Reproduce the section of the listing that begins at the line containing "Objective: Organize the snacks" and finishes at the line containing "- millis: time". Include both end lines and nothing beyond them.

(Available records)

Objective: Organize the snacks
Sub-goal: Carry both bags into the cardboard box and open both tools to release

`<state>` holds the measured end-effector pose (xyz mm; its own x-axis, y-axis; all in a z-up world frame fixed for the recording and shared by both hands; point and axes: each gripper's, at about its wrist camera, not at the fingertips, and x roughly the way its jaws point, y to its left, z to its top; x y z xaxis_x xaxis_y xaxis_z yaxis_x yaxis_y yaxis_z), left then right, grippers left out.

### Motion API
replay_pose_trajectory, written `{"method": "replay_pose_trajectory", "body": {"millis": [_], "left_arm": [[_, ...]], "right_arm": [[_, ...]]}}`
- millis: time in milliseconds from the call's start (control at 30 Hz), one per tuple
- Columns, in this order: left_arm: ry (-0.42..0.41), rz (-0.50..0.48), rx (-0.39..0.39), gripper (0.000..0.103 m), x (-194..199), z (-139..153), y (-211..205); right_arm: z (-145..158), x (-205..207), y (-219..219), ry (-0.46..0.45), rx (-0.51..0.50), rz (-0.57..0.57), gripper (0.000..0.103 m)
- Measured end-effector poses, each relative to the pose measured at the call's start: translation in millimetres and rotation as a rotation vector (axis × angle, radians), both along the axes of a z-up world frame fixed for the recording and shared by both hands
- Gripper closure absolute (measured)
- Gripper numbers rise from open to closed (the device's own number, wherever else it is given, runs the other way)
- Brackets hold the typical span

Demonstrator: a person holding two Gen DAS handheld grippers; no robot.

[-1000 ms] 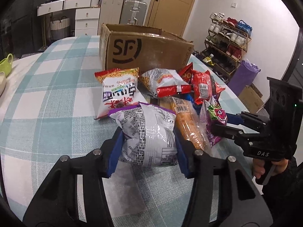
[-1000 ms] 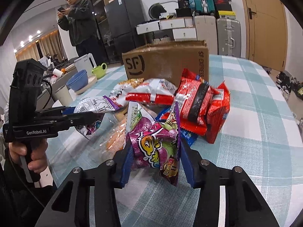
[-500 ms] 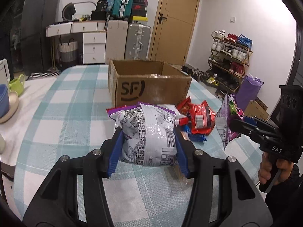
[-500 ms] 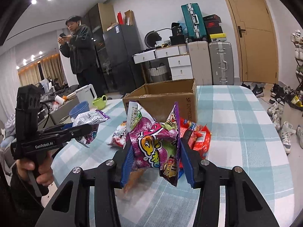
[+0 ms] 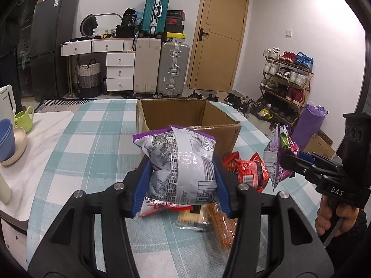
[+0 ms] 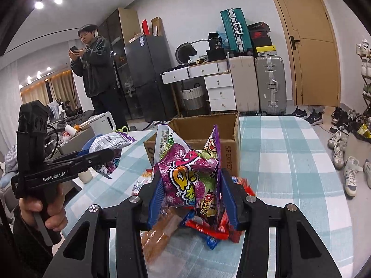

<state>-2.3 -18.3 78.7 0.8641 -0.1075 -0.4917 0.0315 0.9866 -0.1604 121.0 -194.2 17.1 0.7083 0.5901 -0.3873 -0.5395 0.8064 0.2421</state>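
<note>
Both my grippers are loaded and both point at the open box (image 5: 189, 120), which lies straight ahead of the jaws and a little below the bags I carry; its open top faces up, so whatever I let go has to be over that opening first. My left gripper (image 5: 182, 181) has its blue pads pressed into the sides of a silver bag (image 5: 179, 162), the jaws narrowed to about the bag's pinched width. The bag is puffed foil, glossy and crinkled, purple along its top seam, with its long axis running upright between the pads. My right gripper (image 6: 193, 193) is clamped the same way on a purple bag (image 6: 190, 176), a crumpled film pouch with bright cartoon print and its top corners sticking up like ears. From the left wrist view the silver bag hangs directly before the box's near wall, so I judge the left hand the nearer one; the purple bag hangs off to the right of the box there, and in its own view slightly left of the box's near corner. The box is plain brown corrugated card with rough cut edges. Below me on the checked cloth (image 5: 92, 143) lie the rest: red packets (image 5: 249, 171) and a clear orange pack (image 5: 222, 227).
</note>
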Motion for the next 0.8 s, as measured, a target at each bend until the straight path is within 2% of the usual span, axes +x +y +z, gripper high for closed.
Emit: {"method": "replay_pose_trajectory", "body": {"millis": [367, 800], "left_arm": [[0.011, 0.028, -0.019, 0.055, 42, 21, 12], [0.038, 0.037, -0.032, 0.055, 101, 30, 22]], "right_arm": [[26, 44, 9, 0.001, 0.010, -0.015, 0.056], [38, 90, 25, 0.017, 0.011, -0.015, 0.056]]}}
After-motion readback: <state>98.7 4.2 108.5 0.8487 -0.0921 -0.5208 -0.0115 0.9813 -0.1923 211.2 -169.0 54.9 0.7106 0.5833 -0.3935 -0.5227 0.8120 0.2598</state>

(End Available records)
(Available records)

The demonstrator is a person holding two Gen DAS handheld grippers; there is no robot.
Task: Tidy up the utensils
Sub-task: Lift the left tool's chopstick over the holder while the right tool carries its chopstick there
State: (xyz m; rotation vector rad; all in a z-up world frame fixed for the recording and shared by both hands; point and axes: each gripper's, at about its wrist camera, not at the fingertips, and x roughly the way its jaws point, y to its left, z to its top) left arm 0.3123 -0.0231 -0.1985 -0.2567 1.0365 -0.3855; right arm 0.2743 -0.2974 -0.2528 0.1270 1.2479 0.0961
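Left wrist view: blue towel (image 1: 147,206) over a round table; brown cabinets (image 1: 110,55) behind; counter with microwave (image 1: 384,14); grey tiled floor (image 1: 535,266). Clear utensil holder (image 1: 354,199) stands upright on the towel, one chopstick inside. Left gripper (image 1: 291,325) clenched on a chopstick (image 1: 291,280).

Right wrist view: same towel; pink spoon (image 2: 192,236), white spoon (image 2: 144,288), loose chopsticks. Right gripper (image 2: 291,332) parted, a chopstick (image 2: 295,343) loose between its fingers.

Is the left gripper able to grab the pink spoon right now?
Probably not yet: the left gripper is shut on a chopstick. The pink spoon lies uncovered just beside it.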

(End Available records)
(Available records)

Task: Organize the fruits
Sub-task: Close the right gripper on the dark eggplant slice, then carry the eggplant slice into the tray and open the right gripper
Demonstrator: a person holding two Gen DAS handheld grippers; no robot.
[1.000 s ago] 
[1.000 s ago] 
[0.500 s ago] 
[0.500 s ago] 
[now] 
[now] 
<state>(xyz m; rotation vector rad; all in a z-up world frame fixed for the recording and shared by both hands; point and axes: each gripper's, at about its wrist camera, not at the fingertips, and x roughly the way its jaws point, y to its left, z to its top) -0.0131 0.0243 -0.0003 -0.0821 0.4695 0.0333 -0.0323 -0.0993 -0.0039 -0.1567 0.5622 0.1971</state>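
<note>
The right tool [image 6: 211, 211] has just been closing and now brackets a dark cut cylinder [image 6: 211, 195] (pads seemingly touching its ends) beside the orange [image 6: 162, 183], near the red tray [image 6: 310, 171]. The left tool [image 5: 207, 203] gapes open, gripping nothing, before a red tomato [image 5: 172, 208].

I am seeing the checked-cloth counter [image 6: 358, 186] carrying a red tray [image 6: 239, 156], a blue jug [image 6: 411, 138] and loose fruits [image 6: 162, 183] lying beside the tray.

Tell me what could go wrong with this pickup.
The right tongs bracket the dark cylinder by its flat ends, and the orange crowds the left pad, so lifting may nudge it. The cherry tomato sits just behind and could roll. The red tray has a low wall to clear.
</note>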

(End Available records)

> Written response:
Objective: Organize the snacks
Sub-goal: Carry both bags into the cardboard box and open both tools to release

`<state>` holds the measured end-effector pose (xyz mm; its own x-axis, y-axis; all in a z-up world frame fixed for the recording and shared by both hands; point and axes: each gripper's, at about its wrist camera, not at the fingertips, and x roughly the way its jaws point, y to its left, z to its top; x y z xaxis_x xaxis_y xaxis_z yaxis_x yaxis_y yaxis_z), left then right, grippers left out.

### Motion API
replay_pose_trajectory, written `{"method": "replay_pose_trajectory", "body": {"millis": [_], "left_arm": [[_, ...]], "right_arm": [[_, ...]]}}`
- millis: time in milliseconds from the call's start (control at 30 Hz), one per tuple

The exercise calls for nothing more than this answer.